There has been an increasing trend in both the number and total value of M&A deals in the Asean region since 1995. In the first half of 2012 alone, the cross-border M&A deals in the Asean region has reached its highest value ever, with $26.2 billion in total, even higher than the $23.2 billion in 2011. Though the number of M&A deals in the region is forecast to decrease by 22 percent in 2012, the total value is expected to increase by 179 percent. Prof Christopher Kummer, President of the Institute of Mergers, Acquisitions and Alliances (IMAA) in Switzerland, emphasized, "M&A activities have had a positive impact on the Asean region; therefore, the need to encourage such trend to bring more benefits to businesses and consumers.” Accordingly, there is an increase in demand for acquiring, merging and selling a business as well as cross investment among companies in order to improve competitiveness and attempt new operational models. This reality has led to an international conference titled "Merger and Acquisition and its Impacts on the Asean Region,” co-hosted by the Vietnam Competition Authority Department of the Ministry of Industry and Commerce, the Asean Secretariat and the International Cooperation Programme under the Australia-New Zealand Free Trade Agreement.
Over the last three years, the total value of M&A deals in Vietnam has increased in terms of quantity, scale and complexity. In 2009, 295 deals were made with the total value of $1.14 billion; 245 deals were made in 2010 with $1.75 billion in total worth; the year 2011 saw a record number of 266 deals with a total value of $6.25 billion, and in 2012 there were 60 deals worth nearly $2 billion during first quarter alone. During the last five years, M&A activities growth rate averages 30 percent, in which $2.6 billion (about 65 percent) are deals involved foreign investors. Chu Tien Dung, Chair of the Board of directors of Quang Trung Software City Development Company (QTSC) revealed that there are many foreign Information Technology (IT) and software companies planning to expand their operation and partner with software companies in Vietnam. Thus, M&A is inevitable. Not only the IT industry, but other industries such as finance and banking, agriculture, and consumer product manufacturers are also fertile grounds for M&A activities.
Bach Van Mung, Head of the Competition Authority Department, claimed that in the midst of global integration, especially towards the establishment of Asean Economic Community (AEC) in 2015, in the upcoming years, M&A will be popular not only in Vietnam but throughout the Asean region, both in terms of total value and scale. However, the investment opportunities being mentioned are often those involving foreign investors who plan to invest in Asean; the potential of integrating small and medium enterprises (SME) in the region to increase total economic value through M&A deals and the transformation of the legal system with the focus of monitoring the competition in M&A deals.
It is noteworthy that in this current turbulent period of financial crisis and public debt, M&A is considered an appropriate strategy to help companies on the verge of bankruptcy to sustain their operations and keep growing.

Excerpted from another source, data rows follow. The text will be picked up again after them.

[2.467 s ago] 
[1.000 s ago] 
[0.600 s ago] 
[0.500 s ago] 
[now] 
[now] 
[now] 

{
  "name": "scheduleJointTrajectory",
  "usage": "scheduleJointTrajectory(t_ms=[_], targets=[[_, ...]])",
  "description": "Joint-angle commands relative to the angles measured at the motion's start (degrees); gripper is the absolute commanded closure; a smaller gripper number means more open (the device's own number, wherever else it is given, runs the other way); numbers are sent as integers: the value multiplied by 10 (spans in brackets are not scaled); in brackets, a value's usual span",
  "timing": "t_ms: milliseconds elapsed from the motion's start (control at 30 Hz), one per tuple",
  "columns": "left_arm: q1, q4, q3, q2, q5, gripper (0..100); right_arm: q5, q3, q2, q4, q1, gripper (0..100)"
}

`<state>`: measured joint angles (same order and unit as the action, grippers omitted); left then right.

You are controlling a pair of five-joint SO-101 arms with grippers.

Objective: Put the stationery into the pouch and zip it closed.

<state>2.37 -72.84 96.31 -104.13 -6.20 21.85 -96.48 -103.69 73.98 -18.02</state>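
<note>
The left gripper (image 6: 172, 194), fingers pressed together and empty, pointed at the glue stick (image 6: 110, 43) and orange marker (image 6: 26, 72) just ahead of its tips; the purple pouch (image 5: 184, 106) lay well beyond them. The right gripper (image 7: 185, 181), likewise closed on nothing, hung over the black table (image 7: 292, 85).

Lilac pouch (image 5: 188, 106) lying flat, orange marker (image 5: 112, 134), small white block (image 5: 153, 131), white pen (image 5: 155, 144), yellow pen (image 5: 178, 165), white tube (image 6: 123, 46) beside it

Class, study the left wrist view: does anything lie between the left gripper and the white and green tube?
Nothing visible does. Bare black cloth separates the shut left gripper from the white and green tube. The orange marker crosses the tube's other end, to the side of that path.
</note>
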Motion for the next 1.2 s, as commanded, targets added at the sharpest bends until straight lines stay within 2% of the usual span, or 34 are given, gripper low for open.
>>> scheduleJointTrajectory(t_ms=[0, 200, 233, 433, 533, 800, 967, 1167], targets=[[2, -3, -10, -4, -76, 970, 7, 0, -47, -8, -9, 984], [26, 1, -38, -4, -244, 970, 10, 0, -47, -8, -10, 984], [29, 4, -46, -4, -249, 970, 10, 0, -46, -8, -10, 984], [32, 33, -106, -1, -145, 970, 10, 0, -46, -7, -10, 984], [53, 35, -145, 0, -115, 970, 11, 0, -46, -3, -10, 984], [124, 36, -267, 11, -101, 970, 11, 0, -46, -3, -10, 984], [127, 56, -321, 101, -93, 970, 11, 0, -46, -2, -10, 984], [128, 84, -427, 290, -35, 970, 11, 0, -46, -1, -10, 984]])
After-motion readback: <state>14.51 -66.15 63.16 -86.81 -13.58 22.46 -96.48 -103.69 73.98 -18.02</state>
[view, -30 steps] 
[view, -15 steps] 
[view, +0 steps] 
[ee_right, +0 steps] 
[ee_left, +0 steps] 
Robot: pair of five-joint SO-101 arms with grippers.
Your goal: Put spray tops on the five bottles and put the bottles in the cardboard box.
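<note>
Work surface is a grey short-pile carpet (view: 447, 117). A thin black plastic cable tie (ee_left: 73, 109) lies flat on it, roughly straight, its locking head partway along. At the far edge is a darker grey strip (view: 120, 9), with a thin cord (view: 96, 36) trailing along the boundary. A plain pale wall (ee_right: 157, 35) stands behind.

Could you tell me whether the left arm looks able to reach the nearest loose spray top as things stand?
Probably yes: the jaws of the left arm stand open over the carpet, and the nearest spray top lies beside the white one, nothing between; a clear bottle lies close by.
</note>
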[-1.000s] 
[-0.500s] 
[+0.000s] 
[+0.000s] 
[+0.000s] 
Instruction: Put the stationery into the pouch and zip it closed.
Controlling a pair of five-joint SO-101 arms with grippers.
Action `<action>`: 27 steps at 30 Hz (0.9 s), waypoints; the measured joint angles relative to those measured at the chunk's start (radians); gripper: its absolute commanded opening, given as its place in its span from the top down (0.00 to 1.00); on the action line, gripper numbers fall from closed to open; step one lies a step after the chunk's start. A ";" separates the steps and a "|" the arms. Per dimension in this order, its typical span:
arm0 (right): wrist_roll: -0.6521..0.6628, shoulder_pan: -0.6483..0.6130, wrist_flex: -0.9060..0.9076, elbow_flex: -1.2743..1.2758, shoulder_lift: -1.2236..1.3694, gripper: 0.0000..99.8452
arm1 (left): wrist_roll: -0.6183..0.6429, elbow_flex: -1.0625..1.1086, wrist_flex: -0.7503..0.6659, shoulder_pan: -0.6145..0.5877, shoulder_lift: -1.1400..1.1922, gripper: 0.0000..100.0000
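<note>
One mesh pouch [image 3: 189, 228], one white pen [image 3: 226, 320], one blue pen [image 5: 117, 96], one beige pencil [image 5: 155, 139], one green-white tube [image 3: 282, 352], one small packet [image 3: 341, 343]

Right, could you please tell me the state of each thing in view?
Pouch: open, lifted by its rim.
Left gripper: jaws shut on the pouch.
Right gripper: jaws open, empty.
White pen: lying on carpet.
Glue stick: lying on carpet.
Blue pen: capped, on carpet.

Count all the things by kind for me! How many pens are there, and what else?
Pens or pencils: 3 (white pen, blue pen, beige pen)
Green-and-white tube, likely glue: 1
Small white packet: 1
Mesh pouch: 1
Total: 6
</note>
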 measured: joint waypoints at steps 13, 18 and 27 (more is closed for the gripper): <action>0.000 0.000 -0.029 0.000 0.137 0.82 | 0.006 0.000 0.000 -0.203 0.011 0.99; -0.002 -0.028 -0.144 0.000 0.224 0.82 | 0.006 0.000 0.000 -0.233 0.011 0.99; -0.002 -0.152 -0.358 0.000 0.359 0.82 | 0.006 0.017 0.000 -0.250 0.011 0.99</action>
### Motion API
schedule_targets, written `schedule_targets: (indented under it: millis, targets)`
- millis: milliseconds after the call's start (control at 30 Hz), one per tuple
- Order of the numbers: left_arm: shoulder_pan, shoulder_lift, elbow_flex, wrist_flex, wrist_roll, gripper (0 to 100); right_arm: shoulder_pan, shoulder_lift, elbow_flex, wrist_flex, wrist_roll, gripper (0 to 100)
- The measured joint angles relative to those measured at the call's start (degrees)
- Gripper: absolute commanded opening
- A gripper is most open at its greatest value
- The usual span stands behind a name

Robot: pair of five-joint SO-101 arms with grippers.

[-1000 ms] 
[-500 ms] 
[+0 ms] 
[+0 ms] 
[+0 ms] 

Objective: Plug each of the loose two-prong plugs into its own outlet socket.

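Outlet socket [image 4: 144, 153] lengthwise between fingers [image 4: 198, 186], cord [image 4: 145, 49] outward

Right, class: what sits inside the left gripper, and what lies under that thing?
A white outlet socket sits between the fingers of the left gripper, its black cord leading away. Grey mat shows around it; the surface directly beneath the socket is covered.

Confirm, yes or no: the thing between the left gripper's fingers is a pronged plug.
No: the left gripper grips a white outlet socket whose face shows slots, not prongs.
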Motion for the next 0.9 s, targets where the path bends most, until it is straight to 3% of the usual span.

Nevertheless, besides undeniable benefits that M&A deals contribute to economic development, there are still concerns that without strict regulation, these activities will be the chance for big corporations to dominate the market; expand their operation and kill competition, which has negative consequences on a level-playing business environment both in the national and regional scale. Therefore, M&A activities should be closely monitored and regulated by responsible government agencies.
Also regarding the M&A regulation, MS Rosemary Ann Webb, a member of the M&A Group of the Australia Competition and Consumer Commission, suggested that the law should put a limit on market share as far as M&A activities are concerned, especially for major M&A deals.
In the macro scale, Dr Hassan Qaqaya, director of Competition and Law Department of Unctad, believes that there should be adjustment and complement to the competition law regarding cross-border M&A deals since this is an inevitable trend in the market. If the law is not quickly updated, there will be negative impacts on the regional economy. While encouraging integration among companies, there should be a curb on monopoly-oriented M&A deals which easily lead to market domination at the moment.
On the same note, Dr Hiroyuki Odagiri, member of the Japan Fair Trade Commission, claimed that the increasing number of M&A deals has left significant impacts, both positive and negative, on the international market. Therefore, upon issuing new regulations, government agencies should take note of the market coverage and international competition.
In order to reduce risks in M&A activities, MS Tran Phuong Lan, Head of Competition Monitoring and Administration Department under the Vietnam Competition Authority, suggested that Vietnam Competition Law does not make it mandatory for companies to consult the Authority before a M&A deal. However, in order to avoid potential risks in the future, businesses should consult the Competition Authority to have a better understanding of the law before making an M&A deal which is likely to fall within the warning region or even be banned. This is necessary to help businesses avoid the current increasing trend of "fake” M&A deals.